* **WORK REQUIRED**: Every line below should be duplicated exactly.

* **MATERIAL FOR THE TASK**:
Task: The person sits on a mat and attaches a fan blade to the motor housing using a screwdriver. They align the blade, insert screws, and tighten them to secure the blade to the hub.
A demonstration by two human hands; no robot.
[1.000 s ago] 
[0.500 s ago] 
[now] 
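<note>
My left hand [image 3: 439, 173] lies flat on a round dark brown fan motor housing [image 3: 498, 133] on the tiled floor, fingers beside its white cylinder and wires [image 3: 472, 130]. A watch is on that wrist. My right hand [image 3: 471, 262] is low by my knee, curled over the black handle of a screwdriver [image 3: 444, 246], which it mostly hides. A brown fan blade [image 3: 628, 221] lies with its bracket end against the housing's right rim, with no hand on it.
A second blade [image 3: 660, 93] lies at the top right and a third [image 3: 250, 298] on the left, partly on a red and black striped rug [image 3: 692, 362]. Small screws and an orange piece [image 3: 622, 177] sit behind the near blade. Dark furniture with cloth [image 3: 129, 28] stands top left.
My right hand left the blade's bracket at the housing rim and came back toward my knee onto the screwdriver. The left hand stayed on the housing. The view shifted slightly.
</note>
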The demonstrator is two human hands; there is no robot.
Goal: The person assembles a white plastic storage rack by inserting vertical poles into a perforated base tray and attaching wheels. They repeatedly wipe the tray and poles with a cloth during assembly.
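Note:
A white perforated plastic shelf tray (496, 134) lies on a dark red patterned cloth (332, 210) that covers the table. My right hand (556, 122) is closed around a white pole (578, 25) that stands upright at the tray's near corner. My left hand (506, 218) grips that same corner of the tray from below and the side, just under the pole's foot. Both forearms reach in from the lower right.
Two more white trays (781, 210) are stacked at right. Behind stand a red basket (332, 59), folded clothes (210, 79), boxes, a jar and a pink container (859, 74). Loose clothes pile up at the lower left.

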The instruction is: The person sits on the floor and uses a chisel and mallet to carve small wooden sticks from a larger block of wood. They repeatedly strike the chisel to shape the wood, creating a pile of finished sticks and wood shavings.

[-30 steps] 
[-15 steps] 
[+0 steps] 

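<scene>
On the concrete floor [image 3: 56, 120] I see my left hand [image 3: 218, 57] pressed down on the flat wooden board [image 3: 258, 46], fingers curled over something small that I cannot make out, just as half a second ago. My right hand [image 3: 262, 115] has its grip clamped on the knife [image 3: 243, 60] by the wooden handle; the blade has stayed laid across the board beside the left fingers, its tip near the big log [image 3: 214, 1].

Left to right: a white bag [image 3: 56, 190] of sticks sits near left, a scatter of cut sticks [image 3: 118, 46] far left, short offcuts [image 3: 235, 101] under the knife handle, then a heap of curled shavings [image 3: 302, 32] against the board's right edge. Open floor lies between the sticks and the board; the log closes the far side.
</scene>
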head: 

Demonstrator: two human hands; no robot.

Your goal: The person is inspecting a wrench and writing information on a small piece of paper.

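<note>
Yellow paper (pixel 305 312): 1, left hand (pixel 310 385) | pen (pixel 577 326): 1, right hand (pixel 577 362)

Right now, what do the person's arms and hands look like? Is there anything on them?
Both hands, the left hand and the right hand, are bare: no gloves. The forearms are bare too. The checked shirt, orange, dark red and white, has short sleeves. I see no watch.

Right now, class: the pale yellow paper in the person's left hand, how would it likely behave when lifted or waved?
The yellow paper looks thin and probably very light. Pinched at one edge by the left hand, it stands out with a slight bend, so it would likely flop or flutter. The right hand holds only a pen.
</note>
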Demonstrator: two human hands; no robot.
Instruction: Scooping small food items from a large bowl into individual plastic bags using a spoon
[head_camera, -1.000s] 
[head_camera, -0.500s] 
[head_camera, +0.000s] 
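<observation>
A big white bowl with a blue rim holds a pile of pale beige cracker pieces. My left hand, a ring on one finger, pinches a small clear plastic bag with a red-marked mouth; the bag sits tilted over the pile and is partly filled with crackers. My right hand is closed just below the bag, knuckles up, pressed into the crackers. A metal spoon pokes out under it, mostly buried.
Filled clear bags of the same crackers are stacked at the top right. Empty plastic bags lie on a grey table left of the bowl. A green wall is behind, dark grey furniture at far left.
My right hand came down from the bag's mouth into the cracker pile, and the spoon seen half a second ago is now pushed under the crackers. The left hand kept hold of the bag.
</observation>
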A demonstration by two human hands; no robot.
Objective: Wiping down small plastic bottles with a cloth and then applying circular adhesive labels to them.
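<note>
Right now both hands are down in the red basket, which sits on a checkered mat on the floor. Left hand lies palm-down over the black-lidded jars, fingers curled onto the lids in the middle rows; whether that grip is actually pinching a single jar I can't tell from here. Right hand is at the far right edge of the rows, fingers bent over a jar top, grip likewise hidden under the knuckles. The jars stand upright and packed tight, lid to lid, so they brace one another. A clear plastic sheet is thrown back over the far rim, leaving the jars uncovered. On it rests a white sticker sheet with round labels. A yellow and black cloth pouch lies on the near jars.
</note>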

* **REPLY**:
Task: The person sits on a mat and attaches a fan blade to the motor housing using a screwdriver. They align the blade, insert screws, and tighten them to secure the blade to the hub.
A demonstration by two human hands; no robot.
[1.000 s ago] 
[0.500 s ago] 
[now] 
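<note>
My left hand [image 3: 439, 173] lies flat on a round dark brown fan motor housing [image 3: 498, 133] on the tiled floor, fingers beside its white cylinder and wires [image 3: 472, 130]. A watch is on that wrist. My right hand [image 3: 471, 262] is low by my knee, curled over the black handle of a screwdriver [image 3: 444, 246], which it mostly hides. A brown fan blade [image 3: 628, 221] lies with its bracket end against the housing's right rim, with no hand on it.
A second blade [image 3: 660, 93] lies at the top right and a third [image 3: 250, 298] on the left, partly on a red and black striped rug [image 3: 692, 362]. Small screws and an orange piece [image 3: 622, 177] sit behind the near blade. Dark furniture with cloth [image 3: 129, 28] stands top left.
My right hand left the blade's bracket at the housing rim and came back toward my knee onto the screwdriver. The left hand stayed on the housing. The view shifted slightly.
</note>
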The demonstrator is two human hands; there is no robot.
Goal: The person assembles a white plastic storage rack by inserting vertical poles into a perforated base tray and attaching wheels. They repeatedly wipe the tray and poles with a cloth during assembly.
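Note:
A white perforated plastic shelf tray (496, 134) lies on a dark red patterned cloth (332, 210) that covers the table. My right hand (556, 122) is closed around a white pole (578, 25) that stands upright at the tray's near corner. My left hand (506, 218) grips that same corner of the tray from below and the side, just under the pole's foot. Both forearms reach in from the lower right.
Two more white trays (781, 210) are stacked at right. Behind stand a red basket (332, 59), folded clothes (210, 79), boxes, a jar and a pink container (859, 74). Loose clothes pile up at the lower left.
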
The instruction is: The person sits on the floor and uses a chisel and mallet to carve small wooden sticks from a larger block of wood. They repeatedly strike the chisel to shape the wood, creating a pile of finished sticks and wood shavings.

[-30 steps] 
[-15 steps] 
[+0 steps] 

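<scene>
On the concrete floor [image 3: 56, 120] I see my left hand [image 3: 218, 57] pressed down on the flat wooden board [image 3: 258, 46], fingers curled over something small that I cannot make out, just as half a second ago. My right hand [image 3: 262, 115] has its grip clamped on the knife [image 3: 243, 60] by the wooden handle; the blade has stayed laid across the board beside the left fingers, its tip near the big log [image 3: 214, 1].

Left to right: a white bag [image 3: 56, 190] of sticks sits near left, a scatter of cut sticks [image 3: 118, 46] far left, short offcuts [image 3: 235, 101] under the knife handle, then a heap of curled shavings [image 3: 302, 32] against the board's right edge. Open floor lies between the sticks and the board; the log closes the far side.
</scene>
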head: 

Demonstrator: two human hands; no robot.

Your goal: The person is inspecting a wrench and writing information on a small piece of paper.

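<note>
Yellow paper (pixel 305 312): 1, left hand (pixel 310 385) | pen (pixel 577 326): 1, right hand (pixel 577 362)

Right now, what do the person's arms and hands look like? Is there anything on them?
Both hands, the left hand and the right hand, are bare: no gloves. The forearms are bare too. The checked shirt, orange, dark red and white, has short sleeves. I see no watch.

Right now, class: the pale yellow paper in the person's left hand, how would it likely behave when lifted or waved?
The yellow paper looks thin and probably very light. Pinched at one edge by the left hand, it stands out with a slight bend, so it would likely flop or flutter. The right hand holds only a pen.
</note>
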Demonstrator: two human hands; no robot.
Instruction: Scooping small food items from a large bowl into individual plastic bags using a spoon
[head_camera, -1.000s] 
[head_camera, -0.500s] 
[head_camera, +0.000s] 
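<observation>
A big white bowl with a blue rim holds a pile of pale beige cracker pieces. My left hand, a ring on one finger, pinches a small clear plastic bag with a red-marked mouth; the bag sits tilted over the pile and is partly filled with crackers. My right hand is closed just below the bag, knuckles up, pressed into the crackers. A metal spoon pokes out under it, mostly buried.
Filled clear bags of the same crackers are stacked at the top right. Empty plastic bags lie on a grey table left of the bowl. A green wall is behind, dark grey furniture at far left.
My right hand came down from the bag's mouth into the cracker pile, and the spoon seen half a second ago is now pushed under the crackers. The left hand kept hold of the bag.
</observation>
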A demonstration by two human hands; no robot.
Objective: Wiping down small plastic bottles with a cloth and then applying circular adhesive labels to them.
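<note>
Right now both hands are down in the red basket, which sits on a checkered mat on the floor. Left hand lies palm-down over the black-lidded jars, fingers curled onto the lids in the middle rows; whether that grip is actually pinching a single jar I can't tell from here. Right hand is at the far right edge of the rows, fingers bent over a jar top, grip likewise hidden under the knuckles. The jars stand upright and packed tight, lid to lid, so they brace one another. A clear plastic sheet is thrown back over the far rim, leaving the jars uncovered. On it rests a white sticker sheet with round labels. A yellow and black cloth pouch lies on the near jars.
</note>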

The response to the exercise is now finished.